What is expected
All lines from the opening of the entries below through the line containing "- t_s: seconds" must be output exactly as they appear, with no other lines.

Dataset records

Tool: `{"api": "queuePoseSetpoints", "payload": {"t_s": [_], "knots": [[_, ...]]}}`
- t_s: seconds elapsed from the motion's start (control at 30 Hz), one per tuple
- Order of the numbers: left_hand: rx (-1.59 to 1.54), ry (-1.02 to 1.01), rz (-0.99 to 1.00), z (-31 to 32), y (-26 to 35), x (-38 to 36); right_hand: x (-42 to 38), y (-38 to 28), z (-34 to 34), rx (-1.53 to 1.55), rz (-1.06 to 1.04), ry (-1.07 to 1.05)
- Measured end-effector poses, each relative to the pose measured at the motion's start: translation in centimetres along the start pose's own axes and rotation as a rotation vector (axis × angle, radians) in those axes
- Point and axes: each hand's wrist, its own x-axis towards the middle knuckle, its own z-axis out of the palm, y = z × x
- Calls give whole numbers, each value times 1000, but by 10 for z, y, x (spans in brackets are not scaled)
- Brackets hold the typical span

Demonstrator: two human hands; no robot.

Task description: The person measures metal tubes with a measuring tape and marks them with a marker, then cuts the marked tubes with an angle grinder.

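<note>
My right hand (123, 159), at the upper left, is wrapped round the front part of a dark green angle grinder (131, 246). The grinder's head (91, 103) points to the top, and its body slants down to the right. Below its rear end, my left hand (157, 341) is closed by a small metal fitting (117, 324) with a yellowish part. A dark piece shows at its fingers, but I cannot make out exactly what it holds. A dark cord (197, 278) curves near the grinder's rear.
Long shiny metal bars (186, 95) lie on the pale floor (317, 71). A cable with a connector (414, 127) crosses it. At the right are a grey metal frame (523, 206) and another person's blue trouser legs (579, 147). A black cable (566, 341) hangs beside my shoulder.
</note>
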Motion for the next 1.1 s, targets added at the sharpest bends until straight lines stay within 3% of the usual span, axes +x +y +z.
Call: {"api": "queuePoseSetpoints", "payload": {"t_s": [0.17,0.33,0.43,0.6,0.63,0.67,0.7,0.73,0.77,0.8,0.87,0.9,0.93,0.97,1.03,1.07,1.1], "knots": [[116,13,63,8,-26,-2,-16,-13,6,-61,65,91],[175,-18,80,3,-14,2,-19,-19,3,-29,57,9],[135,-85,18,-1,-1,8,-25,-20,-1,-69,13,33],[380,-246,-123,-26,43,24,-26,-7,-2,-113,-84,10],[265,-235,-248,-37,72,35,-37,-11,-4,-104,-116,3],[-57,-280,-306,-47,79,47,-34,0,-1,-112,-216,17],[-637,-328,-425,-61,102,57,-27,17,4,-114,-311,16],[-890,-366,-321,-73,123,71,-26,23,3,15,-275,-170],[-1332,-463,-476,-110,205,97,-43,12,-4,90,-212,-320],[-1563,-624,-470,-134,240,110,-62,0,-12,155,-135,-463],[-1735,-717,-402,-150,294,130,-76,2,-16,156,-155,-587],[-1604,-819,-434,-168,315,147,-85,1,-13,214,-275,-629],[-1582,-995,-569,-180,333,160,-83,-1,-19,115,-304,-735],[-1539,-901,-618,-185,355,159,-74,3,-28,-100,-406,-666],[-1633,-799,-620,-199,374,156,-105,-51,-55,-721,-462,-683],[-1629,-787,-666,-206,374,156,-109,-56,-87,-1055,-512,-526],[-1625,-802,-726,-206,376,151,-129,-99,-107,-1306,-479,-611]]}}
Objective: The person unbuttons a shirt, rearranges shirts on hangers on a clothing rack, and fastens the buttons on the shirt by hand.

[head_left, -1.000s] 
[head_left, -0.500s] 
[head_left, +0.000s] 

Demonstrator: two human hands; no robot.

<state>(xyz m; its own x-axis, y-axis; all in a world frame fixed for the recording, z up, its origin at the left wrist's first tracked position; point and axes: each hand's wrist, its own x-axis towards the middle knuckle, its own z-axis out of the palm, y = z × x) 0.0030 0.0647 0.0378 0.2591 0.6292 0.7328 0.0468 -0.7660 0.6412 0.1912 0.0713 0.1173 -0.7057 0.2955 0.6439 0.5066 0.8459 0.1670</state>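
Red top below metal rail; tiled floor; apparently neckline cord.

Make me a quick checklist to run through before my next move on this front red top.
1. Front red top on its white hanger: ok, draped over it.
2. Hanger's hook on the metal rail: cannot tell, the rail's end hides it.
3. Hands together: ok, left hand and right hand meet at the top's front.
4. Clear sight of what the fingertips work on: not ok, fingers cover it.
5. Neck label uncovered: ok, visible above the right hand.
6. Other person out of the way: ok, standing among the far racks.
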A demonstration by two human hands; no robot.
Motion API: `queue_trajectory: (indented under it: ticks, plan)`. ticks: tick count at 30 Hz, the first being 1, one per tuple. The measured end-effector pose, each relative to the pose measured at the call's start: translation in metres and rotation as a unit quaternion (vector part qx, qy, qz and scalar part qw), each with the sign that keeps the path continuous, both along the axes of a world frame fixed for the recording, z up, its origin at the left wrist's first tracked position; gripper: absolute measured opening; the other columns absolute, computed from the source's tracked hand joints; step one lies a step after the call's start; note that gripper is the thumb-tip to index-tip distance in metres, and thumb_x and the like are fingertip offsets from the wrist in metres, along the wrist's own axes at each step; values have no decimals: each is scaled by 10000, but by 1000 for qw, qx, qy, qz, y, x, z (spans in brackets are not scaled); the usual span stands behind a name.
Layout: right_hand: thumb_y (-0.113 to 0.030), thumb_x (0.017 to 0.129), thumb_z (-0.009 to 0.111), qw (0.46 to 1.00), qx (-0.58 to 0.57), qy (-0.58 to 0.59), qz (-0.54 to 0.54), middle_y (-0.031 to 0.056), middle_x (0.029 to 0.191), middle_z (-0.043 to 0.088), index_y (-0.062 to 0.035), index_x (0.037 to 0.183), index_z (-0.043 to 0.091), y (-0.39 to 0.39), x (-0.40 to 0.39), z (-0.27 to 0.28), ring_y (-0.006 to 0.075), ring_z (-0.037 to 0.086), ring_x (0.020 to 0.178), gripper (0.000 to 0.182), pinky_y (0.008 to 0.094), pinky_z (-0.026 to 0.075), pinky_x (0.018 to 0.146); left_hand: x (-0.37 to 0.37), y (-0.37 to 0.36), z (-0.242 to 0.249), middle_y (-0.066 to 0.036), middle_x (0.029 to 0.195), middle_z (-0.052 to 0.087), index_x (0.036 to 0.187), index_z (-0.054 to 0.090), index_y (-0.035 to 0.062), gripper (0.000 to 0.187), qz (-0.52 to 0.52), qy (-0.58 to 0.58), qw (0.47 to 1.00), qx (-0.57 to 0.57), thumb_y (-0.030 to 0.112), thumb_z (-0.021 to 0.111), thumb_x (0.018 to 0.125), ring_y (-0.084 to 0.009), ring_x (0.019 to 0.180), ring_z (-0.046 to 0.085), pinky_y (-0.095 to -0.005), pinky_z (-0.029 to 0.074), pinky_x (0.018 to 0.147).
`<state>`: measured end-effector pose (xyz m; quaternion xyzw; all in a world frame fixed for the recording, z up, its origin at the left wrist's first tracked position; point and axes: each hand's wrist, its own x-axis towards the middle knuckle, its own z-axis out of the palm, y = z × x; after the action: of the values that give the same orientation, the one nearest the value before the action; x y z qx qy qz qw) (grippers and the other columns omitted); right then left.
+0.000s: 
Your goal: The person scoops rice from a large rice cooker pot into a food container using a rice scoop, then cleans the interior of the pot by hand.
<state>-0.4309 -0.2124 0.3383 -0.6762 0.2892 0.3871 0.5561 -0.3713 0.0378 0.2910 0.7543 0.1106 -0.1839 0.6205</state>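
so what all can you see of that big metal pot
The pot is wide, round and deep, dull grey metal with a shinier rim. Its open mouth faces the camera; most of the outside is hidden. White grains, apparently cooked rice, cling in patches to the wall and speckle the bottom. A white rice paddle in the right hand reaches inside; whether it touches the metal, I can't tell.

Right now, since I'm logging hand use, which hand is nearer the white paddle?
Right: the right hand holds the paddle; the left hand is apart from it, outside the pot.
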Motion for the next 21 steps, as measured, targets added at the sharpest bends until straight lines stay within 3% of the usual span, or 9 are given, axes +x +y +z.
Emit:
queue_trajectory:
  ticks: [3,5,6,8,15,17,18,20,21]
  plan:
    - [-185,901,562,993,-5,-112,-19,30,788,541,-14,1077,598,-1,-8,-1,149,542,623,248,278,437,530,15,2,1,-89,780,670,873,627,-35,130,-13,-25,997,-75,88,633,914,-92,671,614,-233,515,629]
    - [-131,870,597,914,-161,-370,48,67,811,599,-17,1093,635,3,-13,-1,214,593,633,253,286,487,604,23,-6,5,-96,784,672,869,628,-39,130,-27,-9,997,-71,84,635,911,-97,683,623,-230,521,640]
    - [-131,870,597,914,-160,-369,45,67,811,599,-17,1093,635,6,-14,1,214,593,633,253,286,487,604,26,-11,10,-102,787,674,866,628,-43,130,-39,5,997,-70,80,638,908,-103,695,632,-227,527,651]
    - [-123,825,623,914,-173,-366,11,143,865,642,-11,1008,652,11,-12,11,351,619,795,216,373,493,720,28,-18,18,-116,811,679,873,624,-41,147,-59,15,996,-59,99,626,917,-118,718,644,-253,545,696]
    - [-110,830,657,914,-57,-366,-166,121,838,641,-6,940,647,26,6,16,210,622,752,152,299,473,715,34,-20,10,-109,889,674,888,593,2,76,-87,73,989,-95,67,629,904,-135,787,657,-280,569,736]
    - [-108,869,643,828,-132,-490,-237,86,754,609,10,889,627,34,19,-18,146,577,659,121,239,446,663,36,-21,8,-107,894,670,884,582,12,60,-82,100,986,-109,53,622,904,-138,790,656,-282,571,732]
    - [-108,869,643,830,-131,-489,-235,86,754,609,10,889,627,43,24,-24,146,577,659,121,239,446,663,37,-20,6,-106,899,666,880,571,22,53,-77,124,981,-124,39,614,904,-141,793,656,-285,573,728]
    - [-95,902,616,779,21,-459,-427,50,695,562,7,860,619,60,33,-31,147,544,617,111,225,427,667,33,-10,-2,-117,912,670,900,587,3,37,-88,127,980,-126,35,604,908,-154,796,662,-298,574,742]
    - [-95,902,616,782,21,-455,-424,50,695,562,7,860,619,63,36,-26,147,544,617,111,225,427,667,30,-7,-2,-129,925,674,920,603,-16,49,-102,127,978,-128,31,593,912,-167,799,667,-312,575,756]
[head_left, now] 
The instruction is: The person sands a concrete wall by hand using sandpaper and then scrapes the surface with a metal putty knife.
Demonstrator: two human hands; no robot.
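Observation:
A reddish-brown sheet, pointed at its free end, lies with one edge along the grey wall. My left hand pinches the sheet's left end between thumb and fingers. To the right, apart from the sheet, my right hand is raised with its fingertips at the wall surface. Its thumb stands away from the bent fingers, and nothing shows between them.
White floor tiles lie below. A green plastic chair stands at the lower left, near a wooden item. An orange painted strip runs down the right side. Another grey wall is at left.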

Result for this exercise
Tool: `{"api": "queuePoseSetpoints", "payload": {"t_s": [_], "knots": [[_, ...]]}}`
- t_s: seconds elapsed from the motion's start (control at 30 Hz), one per tuple

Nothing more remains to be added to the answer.